**Exercise goal**
How many lines in the records below contain the word "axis"? State only that number.

**Listed entries**
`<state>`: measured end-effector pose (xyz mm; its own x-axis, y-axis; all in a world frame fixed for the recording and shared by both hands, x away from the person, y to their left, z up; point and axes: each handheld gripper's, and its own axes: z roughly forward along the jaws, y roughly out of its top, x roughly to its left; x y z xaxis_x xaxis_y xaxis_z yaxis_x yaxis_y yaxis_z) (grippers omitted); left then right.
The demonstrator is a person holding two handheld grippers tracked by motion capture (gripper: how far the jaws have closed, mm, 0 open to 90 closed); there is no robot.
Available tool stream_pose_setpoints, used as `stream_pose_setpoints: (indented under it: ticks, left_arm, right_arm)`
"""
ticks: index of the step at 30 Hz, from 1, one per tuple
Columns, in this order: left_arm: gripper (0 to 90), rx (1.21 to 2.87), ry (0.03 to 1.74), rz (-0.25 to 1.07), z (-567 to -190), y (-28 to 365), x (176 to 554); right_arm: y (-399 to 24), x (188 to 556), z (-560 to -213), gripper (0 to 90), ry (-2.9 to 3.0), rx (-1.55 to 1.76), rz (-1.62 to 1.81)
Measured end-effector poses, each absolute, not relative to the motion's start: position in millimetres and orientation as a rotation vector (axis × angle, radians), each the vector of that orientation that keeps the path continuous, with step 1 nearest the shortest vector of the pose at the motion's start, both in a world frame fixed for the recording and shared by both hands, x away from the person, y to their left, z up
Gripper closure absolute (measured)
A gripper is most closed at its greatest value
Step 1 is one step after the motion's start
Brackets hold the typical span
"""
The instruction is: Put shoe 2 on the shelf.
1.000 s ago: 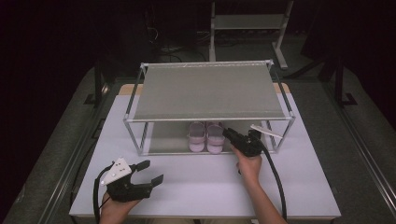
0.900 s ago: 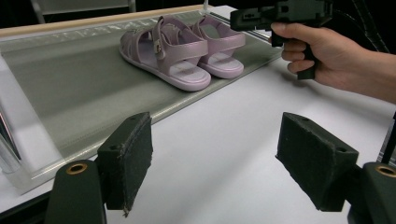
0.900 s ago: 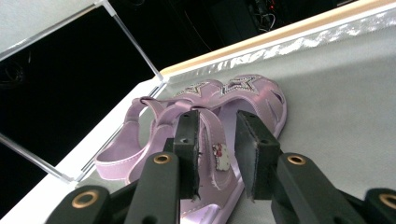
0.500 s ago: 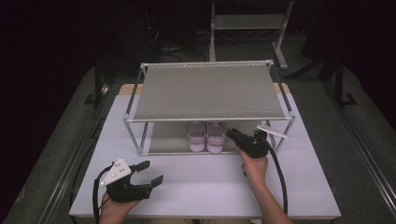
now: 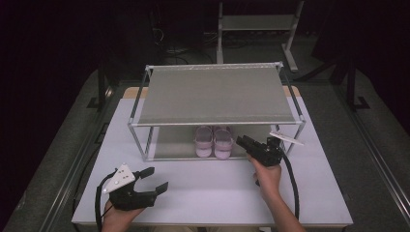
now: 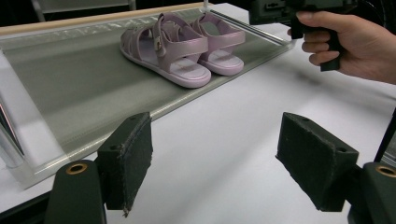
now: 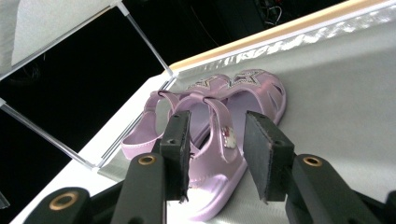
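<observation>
From the high view, a two-tier metal-framed shelf rack with grey mesh decks [image 5: 215, 94] stood on my white counter [image 5: 212, 186], and a pair of small pale-pink plastic sandals [image 5: 213, 142] sat side by side on its lower deck. My left gripper [image 5: 153, 180] rested near the counter's front left corner, well apart from the rack, its fingers spread wide and empty. My right gripper [image 5: 244, 142], held in my right hand [image 5: 267, 175], pointed at the rack's front edge just beside the right-hand sandal, its black cable [image 5: 293, 179] trailing back toward me.

In the left gripper view, the left gripper [image 6: 215, 161] showed its two black padded fingers [image 6: 128, 158] far apart over bare counter; the sandals [image 6: 182, 44] lay ahead on the grey lower deck [image 6: 60, 88], and my right hand [image 6: 348, 44] gripped its handle at upper right.

In the right gripper view, the right gripper [image 7: 217, 156] had its fingers [image 7: 180, 151] narrowed but still parted, holding nothing, lined up on the ankle strap of the nearer sandal [image 7: 210, 140], though whether they touched it I could not tell.
</observation>
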<state>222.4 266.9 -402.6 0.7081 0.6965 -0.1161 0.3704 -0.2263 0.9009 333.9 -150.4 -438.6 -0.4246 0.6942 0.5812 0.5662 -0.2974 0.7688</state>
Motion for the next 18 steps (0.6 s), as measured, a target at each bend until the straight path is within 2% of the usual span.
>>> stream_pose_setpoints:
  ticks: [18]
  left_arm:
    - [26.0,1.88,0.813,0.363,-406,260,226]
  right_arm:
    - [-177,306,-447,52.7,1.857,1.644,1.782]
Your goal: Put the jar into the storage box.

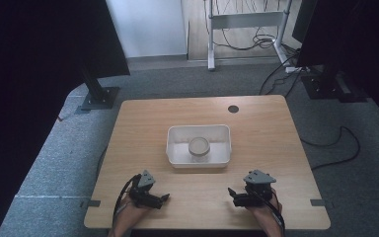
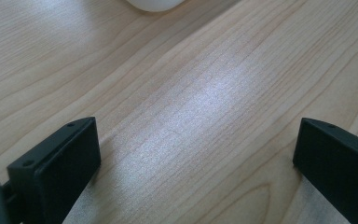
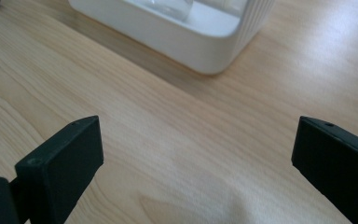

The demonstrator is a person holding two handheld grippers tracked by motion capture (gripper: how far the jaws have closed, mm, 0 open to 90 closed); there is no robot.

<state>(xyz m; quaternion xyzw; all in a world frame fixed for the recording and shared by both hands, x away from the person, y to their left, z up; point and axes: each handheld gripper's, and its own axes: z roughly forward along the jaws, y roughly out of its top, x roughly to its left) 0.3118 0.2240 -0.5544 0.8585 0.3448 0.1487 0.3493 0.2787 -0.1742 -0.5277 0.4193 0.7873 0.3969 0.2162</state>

**Answer space**
2